** Required work **
Go through the listing and copy each line that has the string "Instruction" in it.

'''

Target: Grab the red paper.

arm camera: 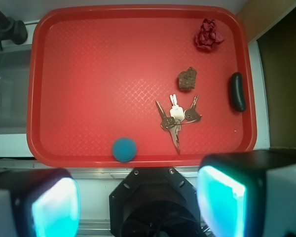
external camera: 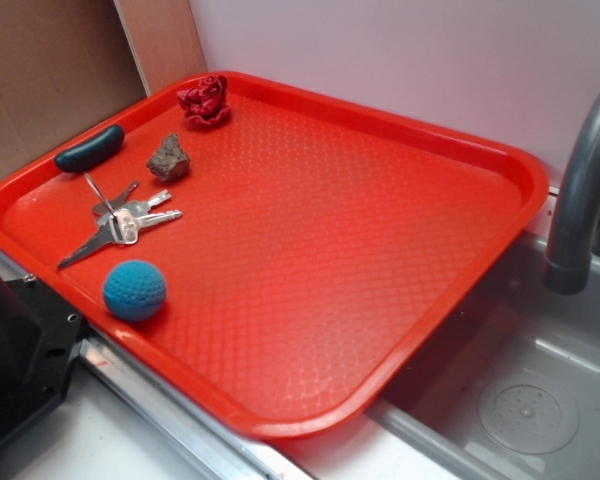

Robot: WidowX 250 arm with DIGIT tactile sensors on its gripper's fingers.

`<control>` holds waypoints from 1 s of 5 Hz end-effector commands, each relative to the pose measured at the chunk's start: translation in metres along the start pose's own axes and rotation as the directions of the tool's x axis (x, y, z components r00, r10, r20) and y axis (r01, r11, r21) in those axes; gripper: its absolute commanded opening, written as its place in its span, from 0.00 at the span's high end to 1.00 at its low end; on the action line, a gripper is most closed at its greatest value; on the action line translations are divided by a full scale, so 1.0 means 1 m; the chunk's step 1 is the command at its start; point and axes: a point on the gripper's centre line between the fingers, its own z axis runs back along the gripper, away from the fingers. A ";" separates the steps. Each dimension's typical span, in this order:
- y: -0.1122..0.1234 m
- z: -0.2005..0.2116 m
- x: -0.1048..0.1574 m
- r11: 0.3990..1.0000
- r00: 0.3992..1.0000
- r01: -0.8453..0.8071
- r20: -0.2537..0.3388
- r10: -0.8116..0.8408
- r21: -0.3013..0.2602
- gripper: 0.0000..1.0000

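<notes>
The red paper [external camera: 205, 99] [arm camera: 208, 35] — a small dark red wad with rose-like folds — sits in a far corner of the red tray [external camera: 380, 300] [arm camera: 89, 74], close to the rim and apart from everything else. Nearest to it lies a rough grey-brown stone [external camera: 168, 158] [arm camera: 187, 79], and just beyond that a bunch of silver keys [external camera: 120, 218] [arm camera: 176, 117] fanned out on a ring. A dark, rounded oblong object [external camera: 88, 147] [arm camera: 237, 92] rests along the tray's edge beside the keys. A blue ball [external camera: 134, 290] [arm camera: 124, 149] stands near the tray's near rim, well apart from the paper. The tray lies partly over a grey sink [external camera: 520, 400] [arm camera: 5, 89], with a dark faucet [external camera: 580, 190] [arm camera: 7, 29] at its side. In the wrist view the fingers [arm camera: 138, 202] stand wide apart — one [arm camera: 222, 197] at the right, the other at the left of the frame — holding nothing, high above the tray's near edge and far from the paper.
</notes>
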 end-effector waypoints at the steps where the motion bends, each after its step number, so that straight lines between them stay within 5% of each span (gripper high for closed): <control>1: 0.000 0.000 0.000 1.000 1.000 0.000 0.000 0.000 0.000 0.00; 2: 0.045 -0.054 0.045 0.992 0.995 -0.103 -0.009 0.104 0.066 0.00; 4: 0.083 -0.134 0.108 0.957 0.954 -0.281 0.128 0.271 0.070 0.00; 5: 0.096 -0.156 0.125 0.952 0.948 -0.298 0.142 0.285 0.077 0.00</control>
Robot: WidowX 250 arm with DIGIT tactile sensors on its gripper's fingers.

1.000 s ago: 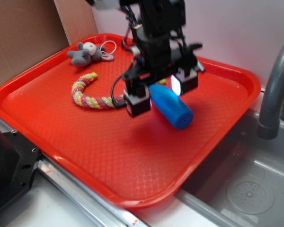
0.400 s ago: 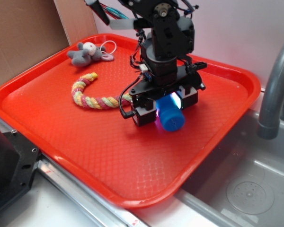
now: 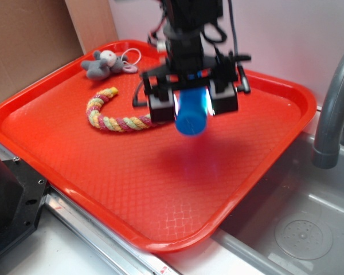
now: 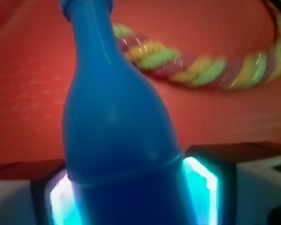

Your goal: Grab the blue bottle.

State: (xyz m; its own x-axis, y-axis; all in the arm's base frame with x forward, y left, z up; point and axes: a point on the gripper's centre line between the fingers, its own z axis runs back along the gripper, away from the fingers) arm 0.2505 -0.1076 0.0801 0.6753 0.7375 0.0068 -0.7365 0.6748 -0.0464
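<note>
Gripper (image 3: 191, 103) is clamped on the blue bottle (image 3: 191, 114), pads squeezing both sides of the lower body, jaws narrowed to bottle width. Bottle lies roughly level between them, base toward the exterior camera, neck pointing away past the pads. It looks lifted clear of the red tray (image 3: 132, 189), judging by the shadow below, though wrist view is blurred. Braided rope (image 3: 112, 114) sits just beyond the gripper, grey plush mouse (image 3: 103, 64) farther off.
</note>
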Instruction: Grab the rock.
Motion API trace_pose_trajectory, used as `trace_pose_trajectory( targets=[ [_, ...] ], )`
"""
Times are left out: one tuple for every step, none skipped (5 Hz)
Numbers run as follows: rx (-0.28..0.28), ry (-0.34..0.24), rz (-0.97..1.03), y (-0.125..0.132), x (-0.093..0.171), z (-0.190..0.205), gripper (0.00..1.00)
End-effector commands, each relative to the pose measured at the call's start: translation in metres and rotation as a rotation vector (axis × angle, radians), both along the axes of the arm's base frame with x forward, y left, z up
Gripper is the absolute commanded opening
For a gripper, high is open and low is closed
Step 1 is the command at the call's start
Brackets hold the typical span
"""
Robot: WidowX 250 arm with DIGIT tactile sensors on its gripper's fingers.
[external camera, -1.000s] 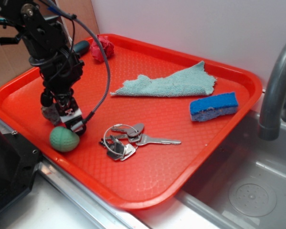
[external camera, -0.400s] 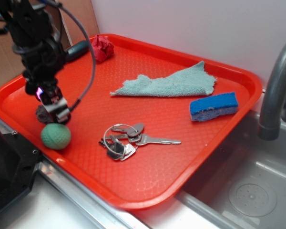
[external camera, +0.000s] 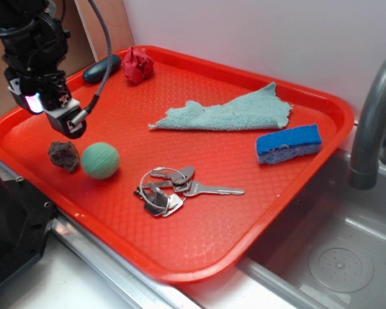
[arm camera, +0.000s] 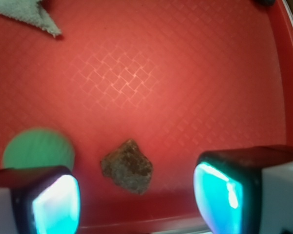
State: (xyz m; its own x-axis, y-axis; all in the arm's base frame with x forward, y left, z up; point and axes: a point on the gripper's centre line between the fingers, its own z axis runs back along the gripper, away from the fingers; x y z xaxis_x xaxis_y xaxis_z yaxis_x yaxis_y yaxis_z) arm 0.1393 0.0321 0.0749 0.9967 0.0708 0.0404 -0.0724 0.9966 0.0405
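The rock is a small lumpy brown-grey stone lying on the red tray near its front left edge, just left of the green ball. My gripper hangs above and slightly behind the rock, raised off the tray, open with nothing in it. In the wrist view the rock lies on the tray below, between and a little beyond the two glowing pads, and the green ball shows at the left.
A bunch of keys lies right of the ball. A teal cloth and a blue sponge lie further right. A red paper wad and a dark object sit at the back left. A sink and tap are at the right.
My gripper has risen and moved left and back, away from the tray floor. The green ball has rolled right, so the rock now lies uncovered to its left.
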Motion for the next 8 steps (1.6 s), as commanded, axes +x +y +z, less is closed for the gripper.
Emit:
trace_pose_trajectory(
  targets=[
    [-0.034,0.023,-0.060,-0.006,-0.011,-0.027,1.00],
    [-0.050,0.026,-0.120,-0.008,-0.013,-0.040,1.00],
    [-0.030,0.056,-0.141,-0.008,-0.008,-0.046,1.00],
    [-0.014,0.050,-0.145,0.002,-0.005,-0.043,1.00],
    [-0.040,0.019,-0.165,0.004,0.005,-0.042,1.00],
    [-0.018,0.045,-0.206,-0.004,0.013,-0.046,1.00],
    [0.002,0.072,-0.228,-0.006,0.014,-0.054,1.00],
    [0.007,0.065,-0.216,-0.008,0.013,-0.055,0.00]
  ],
)
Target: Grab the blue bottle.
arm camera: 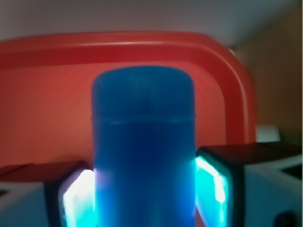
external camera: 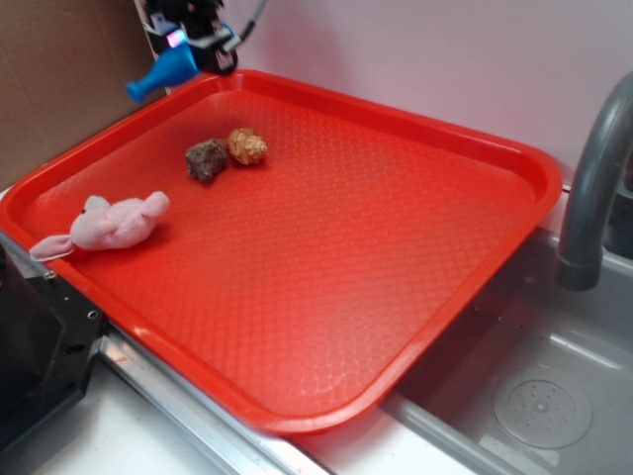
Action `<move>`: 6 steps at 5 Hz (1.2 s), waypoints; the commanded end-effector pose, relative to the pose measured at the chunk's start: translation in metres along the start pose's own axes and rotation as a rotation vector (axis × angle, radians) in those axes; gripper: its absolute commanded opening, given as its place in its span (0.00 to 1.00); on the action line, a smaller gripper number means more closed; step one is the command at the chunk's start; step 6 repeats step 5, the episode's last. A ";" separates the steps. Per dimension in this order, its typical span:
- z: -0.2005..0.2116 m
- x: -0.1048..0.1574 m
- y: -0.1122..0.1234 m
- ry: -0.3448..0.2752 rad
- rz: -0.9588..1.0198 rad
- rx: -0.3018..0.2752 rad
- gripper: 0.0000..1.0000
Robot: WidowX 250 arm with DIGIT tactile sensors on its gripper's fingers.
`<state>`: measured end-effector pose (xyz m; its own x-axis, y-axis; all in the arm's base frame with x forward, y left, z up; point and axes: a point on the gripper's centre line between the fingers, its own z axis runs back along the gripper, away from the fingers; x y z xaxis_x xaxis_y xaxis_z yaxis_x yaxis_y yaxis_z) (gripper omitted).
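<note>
A red tray [external camera: 396,257] with a raised rim fills most of the scene, spreading out below the pincer [external camera: 188,40]. On it, a dark brown lump [external camera: 206,159] and a golden-brown lump [external camera: 246,146] sit touching, a little way from the pincer. A pink plush [external camera: 114,224] lies farther off, near the tray's edge. A grey faucet [external camera: 593,178] and sink basin [external camera: 534,396] lie far across the tray.
</note>
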<state>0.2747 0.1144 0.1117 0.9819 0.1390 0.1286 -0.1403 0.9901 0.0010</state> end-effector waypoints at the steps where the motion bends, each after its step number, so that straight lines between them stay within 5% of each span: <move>1: 0.103 -0.031 -0.038 -0.104 0.307 0.058 0.00; 3: 0.120 -0.033 -0.069 0.038 0.072 0.013 0.00; 6: 0.123 -0.051 -0.074 0.097 -0.098 -0.045 0.00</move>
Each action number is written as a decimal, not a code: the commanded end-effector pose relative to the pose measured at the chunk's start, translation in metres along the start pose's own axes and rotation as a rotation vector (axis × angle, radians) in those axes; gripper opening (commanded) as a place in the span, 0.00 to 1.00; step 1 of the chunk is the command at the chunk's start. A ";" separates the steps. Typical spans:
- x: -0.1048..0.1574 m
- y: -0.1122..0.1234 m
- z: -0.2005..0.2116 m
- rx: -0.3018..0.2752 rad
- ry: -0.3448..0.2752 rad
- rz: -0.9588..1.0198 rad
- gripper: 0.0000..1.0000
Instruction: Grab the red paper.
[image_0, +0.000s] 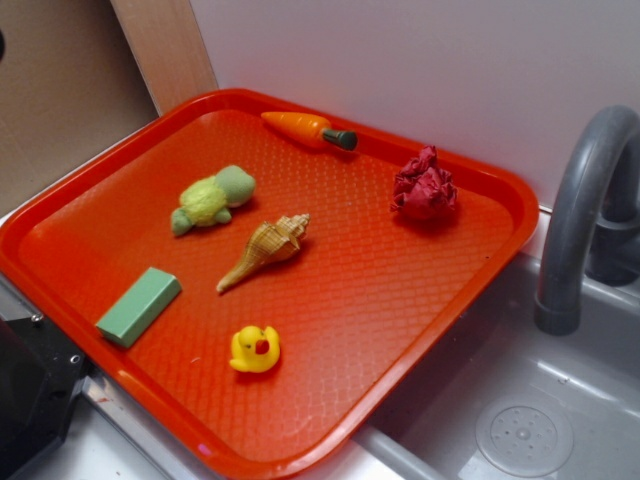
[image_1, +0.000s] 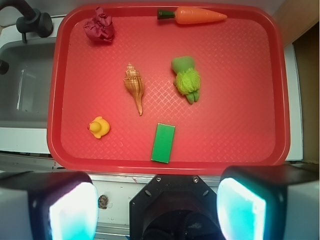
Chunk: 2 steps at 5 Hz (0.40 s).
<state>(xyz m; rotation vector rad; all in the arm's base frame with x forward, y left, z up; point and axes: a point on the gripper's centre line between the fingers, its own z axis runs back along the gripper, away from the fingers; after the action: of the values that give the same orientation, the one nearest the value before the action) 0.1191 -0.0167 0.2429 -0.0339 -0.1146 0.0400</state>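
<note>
The red paper (image_0: 424, 188) is a dark crimson crumpled ball lying in the far right corner of the orange-red tray (image_0: 400, 300). The wrist view puts the paper (image_1: 99, 27) at the tray's (image_1: 235, 115) top left corner. My gripper (image_1: 157, 210) hangs high above the tray's near edge, far from the paper. Its two fingers stand wide apart at the bottom of the wrist view with nothing between them. The exterior view does not show the gripper.
On the tray lie a toy carrot (image_0: 308, 128), a green plush turtle (image_0: 212, 198), a seashell (image_0: 266, 250), a yellow duck (image_0: 255, 349) and a green block (image_0: 139, 305). A grey faucet (image_0: 585, 210) and sink (image_0: 520, 400) adjoin the tray next to the paper.
</note>
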 end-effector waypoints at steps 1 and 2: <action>0.000 0.000 0.000 0.000 0.000 0.000 1.00; 0.018 -0.027 -0.002 -0.056 -0.006 0.075 1.00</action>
<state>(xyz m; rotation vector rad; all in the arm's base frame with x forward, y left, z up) 0.1347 -0.0387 0.2346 -0.0812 -0.0805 0.1156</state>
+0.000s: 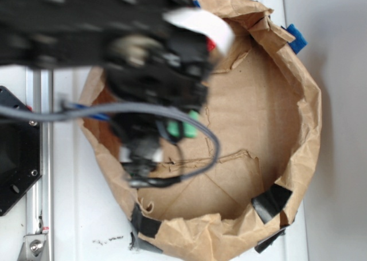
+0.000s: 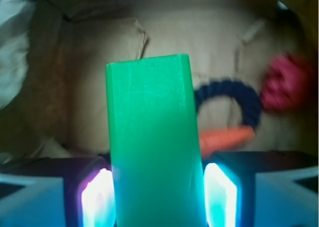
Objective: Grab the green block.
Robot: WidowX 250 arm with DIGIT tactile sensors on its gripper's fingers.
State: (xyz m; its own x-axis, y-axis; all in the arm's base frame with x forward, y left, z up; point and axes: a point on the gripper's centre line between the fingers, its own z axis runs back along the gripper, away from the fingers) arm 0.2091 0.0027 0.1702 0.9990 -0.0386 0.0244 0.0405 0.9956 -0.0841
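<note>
Setting: white table (image 1: 86, 215) is carrying a wide brown paper bag (image 1: 309, 129) with its rim rolled down and patched with black tape; the arm is blurring across the upper left of the exterior view.

Claw: the claw (image 2: 158, 199) is clamping the green block (image 2: 152, 142) — in the wrist view its two glowing pads (image 2: 94, 199) are pressing against the block's long sides, with no gap showing on either flank.

Block position: the green block is standing out from between the pads, pointing away from the camera; in the exterior view only a small green patch is peeking from under the arm, over the left part of the bag.

Beyond the block: an orange carrot (image 2: 227, 139), a dark blue ring (image 2: 249, 100) and a blurred red object (image 2: 286, 85) are lying on the bag's paper floor, to the right of the block and well apart from it.

Progress: the grab is looking done, though I cannot tell whether the block is off the paper.

Risk: the pads are gripping only the near end, so most of the block is overhanging — a quick swing, hinted at by the blur, could be pivoting it or sliding it out.

Second risk: the crumpled bag rim is rising close by, and catching it could be knocking the block loose.
</note>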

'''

** Written answer **
Instruction: Grab the rock.
Instruction: Grab the red paper.

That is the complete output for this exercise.